What is needed:
For this exercise, reproduce the entries below exactly, but only from the line containing "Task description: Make" through the line containing "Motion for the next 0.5", both included.

Data excerpts:
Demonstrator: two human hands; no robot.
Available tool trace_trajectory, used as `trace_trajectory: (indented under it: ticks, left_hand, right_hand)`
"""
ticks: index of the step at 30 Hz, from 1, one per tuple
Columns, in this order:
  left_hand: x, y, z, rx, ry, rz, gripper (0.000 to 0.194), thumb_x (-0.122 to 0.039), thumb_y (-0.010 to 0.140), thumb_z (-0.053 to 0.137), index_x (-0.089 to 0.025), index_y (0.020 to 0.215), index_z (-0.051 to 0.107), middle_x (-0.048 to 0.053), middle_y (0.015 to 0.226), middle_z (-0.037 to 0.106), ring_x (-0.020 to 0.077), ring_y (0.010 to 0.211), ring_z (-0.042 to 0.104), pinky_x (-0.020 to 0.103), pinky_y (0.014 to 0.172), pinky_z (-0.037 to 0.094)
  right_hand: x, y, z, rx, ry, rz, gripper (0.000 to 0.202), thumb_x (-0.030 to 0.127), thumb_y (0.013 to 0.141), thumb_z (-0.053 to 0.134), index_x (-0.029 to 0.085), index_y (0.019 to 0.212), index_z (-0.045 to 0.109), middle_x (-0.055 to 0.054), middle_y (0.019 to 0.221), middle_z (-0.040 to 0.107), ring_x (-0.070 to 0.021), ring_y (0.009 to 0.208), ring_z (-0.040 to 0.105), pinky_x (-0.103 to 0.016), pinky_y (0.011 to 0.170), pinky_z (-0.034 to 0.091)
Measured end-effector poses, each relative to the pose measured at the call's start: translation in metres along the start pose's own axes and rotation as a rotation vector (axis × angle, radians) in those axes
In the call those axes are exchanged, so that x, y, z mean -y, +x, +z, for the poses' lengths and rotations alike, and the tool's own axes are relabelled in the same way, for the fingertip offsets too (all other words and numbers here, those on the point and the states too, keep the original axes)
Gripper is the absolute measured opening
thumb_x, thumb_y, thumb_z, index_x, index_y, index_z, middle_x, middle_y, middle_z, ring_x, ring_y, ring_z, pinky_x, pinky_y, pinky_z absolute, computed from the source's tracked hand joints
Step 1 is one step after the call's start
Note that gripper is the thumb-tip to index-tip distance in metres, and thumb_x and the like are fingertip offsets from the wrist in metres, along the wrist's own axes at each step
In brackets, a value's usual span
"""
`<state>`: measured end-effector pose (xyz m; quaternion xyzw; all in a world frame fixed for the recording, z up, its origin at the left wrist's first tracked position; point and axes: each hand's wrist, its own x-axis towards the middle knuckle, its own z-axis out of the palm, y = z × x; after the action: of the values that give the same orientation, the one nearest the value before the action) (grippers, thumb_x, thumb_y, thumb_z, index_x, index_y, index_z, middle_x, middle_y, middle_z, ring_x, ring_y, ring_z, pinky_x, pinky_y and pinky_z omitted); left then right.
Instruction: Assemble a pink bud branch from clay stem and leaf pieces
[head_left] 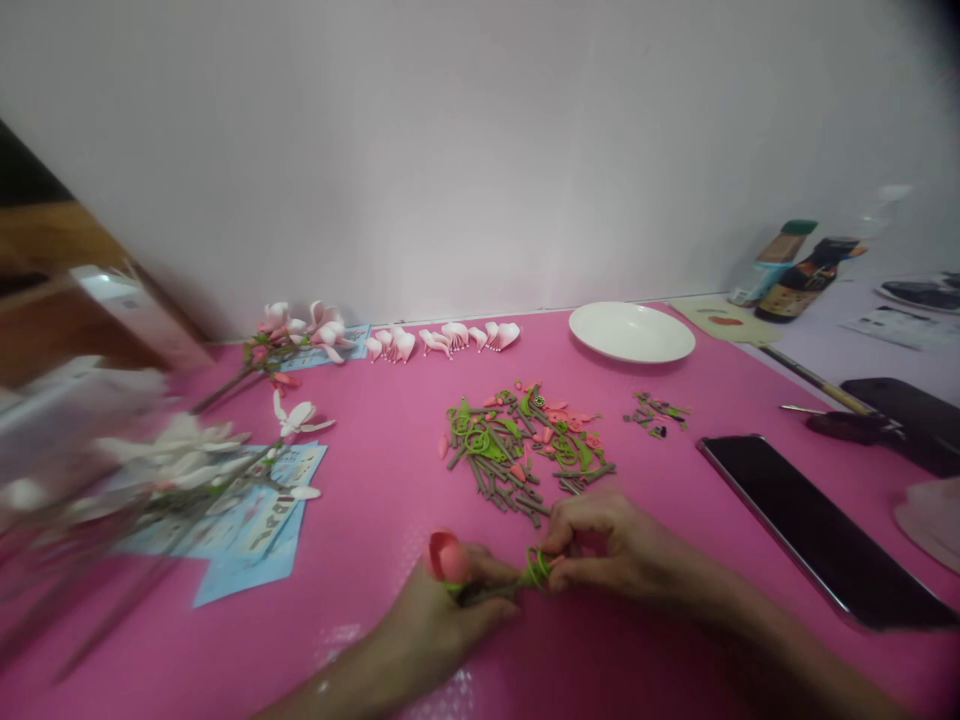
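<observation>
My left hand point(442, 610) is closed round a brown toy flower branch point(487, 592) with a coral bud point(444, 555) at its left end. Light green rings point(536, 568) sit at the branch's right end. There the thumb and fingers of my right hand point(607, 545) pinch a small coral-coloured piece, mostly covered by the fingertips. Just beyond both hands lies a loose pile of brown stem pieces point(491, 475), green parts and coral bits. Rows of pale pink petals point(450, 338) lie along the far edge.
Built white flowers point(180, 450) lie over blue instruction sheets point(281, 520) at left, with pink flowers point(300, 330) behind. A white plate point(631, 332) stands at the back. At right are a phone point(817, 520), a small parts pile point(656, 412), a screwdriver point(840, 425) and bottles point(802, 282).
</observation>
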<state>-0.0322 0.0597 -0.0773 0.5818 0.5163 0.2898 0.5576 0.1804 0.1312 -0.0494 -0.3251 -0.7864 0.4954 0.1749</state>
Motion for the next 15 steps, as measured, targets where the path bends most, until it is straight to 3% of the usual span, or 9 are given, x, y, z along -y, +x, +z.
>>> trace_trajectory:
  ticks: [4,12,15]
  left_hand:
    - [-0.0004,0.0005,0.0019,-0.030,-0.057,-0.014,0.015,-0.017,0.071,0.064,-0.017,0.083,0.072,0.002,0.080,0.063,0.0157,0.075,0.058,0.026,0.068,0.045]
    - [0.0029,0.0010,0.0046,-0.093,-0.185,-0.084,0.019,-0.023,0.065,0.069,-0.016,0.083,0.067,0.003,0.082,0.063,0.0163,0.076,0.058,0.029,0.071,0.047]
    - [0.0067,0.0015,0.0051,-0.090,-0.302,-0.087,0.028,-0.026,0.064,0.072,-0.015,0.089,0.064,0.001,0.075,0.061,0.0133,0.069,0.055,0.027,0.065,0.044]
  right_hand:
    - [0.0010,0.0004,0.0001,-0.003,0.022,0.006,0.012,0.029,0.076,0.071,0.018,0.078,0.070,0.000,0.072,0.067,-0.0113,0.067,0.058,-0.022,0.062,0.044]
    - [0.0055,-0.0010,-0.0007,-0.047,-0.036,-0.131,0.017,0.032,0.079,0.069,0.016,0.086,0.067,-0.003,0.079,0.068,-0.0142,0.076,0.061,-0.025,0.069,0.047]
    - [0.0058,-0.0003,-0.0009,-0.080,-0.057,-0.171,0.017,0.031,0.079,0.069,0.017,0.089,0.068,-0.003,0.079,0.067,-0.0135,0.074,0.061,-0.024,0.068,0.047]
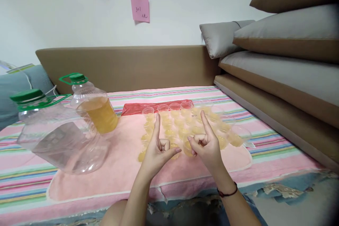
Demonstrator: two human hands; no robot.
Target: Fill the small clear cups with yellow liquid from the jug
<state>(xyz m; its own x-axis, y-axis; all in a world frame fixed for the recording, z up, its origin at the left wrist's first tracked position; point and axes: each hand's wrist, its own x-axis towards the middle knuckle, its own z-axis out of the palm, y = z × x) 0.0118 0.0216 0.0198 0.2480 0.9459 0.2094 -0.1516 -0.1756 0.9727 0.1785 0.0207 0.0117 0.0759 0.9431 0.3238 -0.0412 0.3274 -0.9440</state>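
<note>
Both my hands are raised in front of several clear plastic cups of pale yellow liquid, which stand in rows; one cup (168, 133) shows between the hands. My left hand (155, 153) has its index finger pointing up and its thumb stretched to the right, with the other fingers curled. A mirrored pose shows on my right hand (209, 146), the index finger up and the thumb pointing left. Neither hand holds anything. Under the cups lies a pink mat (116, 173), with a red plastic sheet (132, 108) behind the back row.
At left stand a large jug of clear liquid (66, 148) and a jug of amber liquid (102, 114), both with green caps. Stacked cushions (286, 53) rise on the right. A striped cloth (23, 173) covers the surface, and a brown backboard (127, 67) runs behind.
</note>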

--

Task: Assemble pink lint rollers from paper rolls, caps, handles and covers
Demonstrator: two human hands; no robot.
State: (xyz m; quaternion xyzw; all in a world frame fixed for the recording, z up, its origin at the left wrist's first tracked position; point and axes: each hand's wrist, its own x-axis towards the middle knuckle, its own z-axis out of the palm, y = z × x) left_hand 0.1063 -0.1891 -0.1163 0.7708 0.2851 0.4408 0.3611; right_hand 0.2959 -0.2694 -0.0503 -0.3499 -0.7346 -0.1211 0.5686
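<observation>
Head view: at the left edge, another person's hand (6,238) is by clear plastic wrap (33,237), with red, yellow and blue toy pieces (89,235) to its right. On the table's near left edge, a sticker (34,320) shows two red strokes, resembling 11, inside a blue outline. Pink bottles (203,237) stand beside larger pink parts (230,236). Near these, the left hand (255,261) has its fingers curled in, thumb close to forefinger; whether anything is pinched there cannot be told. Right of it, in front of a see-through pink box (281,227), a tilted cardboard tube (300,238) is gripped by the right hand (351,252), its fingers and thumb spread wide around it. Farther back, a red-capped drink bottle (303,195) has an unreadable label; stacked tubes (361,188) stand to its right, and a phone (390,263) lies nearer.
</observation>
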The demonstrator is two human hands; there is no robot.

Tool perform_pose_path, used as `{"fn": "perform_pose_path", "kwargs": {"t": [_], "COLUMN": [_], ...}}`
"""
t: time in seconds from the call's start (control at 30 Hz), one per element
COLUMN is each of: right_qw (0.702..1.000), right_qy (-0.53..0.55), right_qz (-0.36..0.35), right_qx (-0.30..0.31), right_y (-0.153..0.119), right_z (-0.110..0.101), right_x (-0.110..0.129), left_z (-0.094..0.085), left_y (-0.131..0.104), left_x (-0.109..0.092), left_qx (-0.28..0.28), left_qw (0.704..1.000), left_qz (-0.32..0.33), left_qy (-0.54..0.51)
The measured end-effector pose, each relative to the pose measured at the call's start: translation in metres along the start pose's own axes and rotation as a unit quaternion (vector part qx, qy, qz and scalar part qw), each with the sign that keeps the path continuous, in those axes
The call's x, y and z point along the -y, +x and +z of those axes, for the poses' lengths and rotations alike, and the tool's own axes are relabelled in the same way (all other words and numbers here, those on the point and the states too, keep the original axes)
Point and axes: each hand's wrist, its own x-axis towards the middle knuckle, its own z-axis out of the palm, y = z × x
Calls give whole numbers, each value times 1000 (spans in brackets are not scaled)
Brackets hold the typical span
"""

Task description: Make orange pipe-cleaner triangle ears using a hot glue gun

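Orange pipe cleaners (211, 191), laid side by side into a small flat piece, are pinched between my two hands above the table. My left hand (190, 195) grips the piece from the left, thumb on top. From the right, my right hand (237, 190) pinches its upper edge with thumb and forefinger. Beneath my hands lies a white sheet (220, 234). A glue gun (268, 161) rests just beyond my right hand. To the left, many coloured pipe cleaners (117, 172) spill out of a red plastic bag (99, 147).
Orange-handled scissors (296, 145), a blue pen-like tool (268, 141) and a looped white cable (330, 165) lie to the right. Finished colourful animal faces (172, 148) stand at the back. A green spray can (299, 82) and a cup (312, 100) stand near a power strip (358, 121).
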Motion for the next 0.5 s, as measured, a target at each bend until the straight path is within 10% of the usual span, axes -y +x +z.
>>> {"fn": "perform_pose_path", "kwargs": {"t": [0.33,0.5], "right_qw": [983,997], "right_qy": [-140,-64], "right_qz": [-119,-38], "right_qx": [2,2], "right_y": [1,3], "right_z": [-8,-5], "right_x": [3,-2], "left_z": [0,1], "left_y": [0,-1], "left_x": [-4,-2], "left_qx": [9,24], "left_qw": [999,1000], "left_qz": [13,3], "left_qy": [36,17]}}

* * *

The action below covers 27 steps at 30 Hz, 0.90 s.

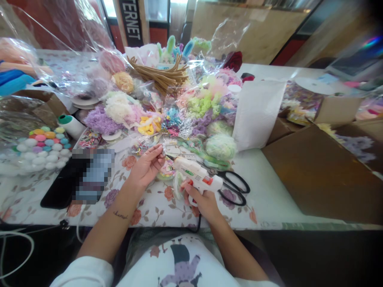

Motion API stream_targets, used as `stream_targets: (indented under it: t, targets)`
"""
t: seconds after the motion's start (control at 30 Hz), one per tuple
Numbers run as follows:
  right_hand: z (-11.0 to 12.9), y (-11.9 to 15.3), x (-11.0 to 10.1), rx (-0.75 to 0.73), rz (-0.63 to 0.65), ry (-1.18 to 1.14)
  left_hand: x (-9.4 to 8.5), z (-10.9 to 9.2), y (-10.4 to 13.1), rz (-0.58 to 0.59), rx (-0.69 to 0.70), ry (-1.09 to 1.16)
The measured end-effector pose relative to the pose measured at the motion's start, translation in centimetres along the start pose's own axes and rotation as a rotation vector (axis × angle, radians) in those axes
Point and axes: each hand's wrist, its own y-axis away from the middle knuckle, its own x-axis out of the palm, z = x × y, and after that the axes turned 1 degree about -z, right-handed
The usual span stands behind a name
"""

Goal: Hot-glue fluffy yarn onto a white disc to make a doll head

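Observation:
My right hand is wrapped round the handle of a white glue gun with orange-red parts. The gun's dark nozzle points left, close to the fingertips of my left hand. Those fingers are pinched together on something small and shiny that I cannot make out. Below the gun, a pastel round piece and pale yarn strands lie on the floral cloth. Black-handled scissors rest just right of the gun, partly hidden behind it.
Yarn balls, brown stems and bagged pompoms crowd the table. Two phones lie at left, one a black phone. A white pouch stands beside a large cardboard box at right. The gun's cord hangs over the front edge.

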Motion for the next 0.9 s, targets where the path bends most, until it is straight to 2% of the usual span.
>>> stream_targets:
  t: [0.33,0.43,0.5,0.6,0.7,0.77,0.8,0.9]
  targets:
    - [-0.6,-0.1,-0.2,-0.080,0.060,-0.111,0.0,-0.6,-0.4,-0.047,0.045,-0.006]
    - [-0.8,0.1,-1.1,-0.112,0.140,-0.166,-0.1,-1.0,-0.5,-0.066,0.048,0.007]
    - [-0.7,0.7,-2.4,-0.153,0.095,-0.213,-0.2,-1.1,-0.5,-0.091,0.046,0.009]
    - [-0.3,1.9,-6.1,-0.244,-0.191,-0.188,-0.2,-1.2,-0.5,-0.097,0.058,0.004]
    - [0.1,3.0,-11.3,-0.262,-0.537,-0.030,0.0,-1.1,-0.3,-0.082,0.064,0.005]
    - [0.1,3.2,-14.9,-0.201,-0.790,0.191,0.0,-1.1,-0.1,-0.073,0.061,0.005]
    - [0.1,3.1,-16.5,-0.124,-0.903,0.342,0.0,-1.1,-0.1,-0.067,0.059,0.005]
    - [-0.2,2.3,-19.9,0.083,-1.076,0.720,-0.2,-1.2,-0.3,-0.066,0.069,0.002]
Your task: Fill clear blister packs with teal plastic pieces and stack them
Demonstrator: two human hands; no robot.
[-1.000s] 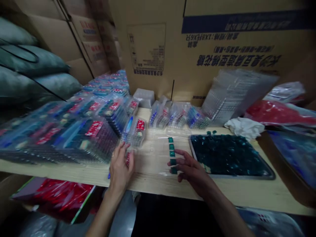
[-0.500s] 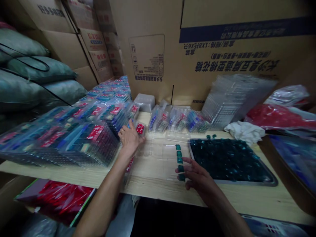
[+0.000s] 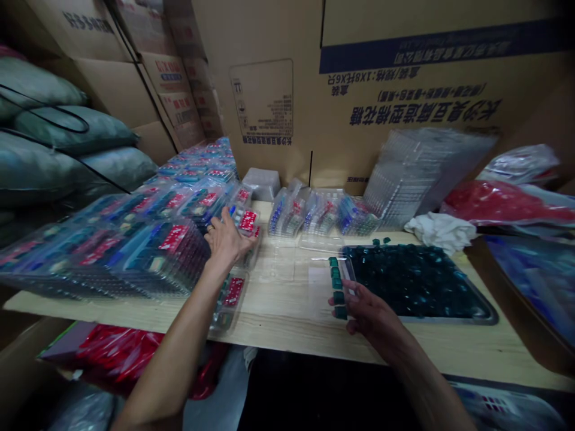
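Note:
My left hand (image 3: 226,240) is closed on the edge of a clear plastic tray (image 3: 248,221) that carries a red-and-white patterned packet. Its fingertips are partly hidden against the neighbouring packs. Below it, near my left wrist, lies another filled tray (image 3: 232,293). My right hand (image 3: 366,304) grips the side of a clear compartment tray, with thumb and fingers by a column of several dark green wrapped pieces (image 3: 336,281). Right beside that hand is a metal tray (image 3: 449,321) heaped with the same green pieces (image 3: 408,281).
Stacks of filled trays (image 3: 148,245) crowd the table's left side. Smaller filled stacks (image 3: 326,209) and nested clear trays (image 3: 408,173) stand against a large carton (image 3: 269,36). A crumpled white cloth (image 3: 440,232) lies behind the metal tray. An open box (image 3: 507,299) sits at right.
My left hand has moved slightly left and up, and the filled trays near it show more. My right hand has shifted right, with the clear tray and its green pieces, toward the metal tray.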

Solution below:
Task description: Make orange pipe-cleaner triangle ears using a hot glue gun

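Orange pipe cleaners (211, 191), laid side by side into a small flat piece, are pinched between my two hands above the table. My left hand (190, 195) grips the piece from the left, thumb on top. From the right, my right hand (237, 190) pinches its upper edge with thumb and forefinger. Beneath my hands lies a white sheet (220, 234). A glue gun (268, 161) rests just beyond my right hand. To the left, many coloured pipe cleaners (117, 172) spill out of a red plastic bag (99, 147).
Orange-handled scissors (296, 145), a blue pen-like tool (268, 141) and a looped white cable (330, 165) lie to the right. Finished colourful animal faces (172, 148) stand at the back. A green spray can (299, 82) and a cup (312, 100) stand near a power strip (358, 121).
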Motion for the next 0.5 s, as measured, a target at each bend until the straight path is within 10% of the usual span, axes -y +x +z.

This exercise has nothing more to it.